CHARLOTTE, N.C. — Bank of America CEO Brian Moynihan conceded Wednesday that the company made a series of missteps during the credit crisis and recession that hurt its relationship with shareholders and customers.
“Before and during the recent crisis, many of our collective business judgments missed the mark,” Moynihan said in an annual letter to shareholders that was posted on the company’s Web site. The bank is making changes, he adds, that will put it in a better position to avoid such missteps in the future.
Those changes include improving customer relationships and the bank’s compensation structure.
Moynihan succeeded Ken Lewis as CEO of the Charlotte, N.C.-based bank on Jan. 1. Lewis stepped down after almost a year of strife that followed the bank’s purchase of Merrill Lynch & Co.
Bank of America Corp., one of the banks hardest hit by the credit crisis and recession, received $25 billion from the government’s Troubled Asset Relief Program in late 2008. It received another $20 billion shortly after it acquired Merrill Lynch in January 2009 in what would become a sharply criticized deal.

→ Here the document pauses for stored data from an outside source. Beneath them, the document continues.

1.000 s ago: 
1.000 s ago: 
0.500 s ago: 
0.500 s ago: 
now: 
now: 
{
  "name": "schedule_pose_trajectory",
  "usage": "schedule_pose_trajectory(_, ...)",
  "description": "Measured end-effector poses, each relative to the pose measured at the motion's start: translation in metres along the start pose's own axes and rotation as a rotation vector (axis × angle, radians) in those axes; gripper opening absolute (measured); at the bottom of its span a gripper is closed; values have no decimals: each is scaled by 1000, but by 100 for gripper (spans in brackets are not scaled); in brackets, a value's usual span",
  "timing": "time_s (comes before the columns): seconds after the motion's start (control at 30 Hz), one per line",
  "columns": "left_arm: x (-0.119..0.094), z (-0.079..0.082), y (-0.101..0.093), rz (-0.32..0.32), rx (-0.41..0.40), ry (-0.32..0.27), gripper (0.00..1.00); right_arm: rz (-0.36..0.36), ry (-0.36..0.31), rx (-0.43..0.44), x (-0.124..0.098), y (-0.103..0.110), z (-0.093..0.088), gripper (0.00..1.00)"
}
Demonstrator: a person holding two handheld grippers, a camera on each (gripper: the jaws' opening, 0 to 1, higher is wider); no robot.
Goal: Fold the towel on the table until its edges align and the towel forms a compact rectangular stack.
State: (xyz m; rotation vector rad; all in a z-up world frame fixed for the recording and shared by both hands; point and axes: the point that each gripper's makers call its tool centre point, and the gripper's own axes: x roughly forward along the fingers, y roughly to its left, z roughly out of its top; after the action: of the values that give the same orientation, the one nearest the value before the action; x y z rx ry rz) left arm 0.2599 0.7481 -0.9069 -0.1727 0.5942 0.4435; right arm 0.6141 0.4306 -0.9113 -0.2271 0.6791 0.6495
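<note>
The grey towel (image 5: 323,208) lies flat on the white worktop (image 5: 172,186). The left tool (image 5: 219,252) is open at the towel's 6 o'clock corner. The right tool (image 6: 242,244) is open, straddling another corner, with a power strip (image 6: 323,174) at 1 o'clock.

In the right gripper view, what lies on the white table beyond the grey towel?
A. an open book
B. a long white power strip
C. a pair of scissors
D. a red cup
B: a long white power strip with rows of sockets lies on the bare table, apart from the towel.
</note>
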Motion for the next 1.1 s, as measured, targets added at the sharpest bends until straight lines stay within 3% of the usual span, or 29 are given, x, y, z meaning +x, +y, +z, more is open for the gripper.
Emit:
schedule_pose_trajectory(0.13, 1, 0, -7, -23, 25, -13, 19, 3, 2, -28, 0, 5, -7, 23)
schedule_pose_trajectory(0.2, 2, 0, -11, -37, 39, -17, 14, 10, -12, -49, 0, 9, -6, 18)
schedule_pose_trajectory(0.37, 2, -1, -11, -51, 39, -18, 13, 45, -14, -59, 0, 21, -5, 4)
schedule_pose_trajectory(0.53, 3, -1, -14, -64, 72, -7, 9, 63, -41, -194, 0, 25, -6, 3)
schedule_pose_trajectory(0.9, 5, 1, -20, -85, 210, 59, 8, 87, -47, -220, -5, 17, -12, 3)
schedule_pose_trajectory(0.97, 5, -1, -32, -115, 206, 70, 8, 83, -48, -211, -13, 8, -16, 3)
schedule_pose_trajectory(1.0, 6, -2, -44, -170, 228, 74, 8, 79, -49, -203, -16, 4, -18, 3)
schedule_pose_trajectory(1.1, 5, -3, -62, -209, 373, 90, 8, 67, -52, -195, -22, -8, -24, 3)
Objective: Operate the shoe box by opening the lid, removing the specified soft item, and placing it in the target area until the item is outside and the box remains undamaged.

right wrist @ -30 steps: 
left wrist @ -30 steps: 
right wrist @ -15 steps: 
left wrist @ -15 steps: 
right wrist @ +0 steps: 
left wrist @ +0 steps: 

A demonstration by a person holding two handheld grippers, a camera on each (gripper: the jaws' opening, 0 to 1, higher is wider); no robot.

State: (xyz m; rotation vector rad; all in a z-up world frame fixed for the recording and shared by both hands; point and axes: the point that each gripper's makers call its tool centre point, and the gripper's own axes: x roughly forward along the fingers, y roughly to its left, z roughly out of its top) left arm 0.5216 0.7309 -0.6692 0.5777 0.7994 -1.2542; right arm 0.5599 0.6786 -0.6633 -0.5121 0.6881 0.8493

Bank of America repaid the $45 billion in December.
Government support of Bank of America and the industry “carried a heavy cost for our shareholders,” Moynihan said.
The company’s stock fell to $3.16 in March 2009 from the mid-$30 range a year earlier. It closed at $17.27 Wednesday.
Moynihan also said that early in the financial crisis, “it became clear that consumers across all our markets were frustrated with their banking experience.”
The bank is working toward repairing customer relations with easier-to-understand statements and policies, and has simplified some fees, he said.
In 2009, the bank set aside $49 billion to cover current and future loan losses. Moynihan noted that net charge-offs, or loans written off as unpaid, fell in the fourth quarter, and wrote, “we think the economy will gain strength through the year, so we expect credit costs to improve.” That statement reiterated comments the bank has made when it released quarterly earnings reports.
The bank, like many other financial institutions, has also made changes to its compensation practices. While Bank of America has always had a “pay for performance” culture, Moynihan said the bank is making sure its compensation practices “more closely align pay with long-term financial performance.”
Executive pay across the banking industry has been sharply criticized because banks needed to be bailed out by taxpayers after having contributed heavily to the credit crisis and recession with risky lending and trading practices. Bank of America came under particularly harsh criticism after it was learned that Merrill Lynch executives were awarded big bonuses just before the deal with Bank of America was closed. Those bonuses were given out even though Merrill Lynch had suffered much heavier than expected losses during the credit crisis.
However, former CEO Lewis received a compensation package valued at $32,171 in 2009, a year that the bank struggled with loan losses and repaid its federal bailout money, according to an Associated Press analysis of a regulatory filing disclosed by the bank. Lewis’ 2008 compensation was valued at $9 million.
Lewis received no salary or bonus last year. His compensation was limited to perks including tax services, home security and parking, according to the recent filing.
The bank’s annual meeting of shareholders is expected to take place on April 28.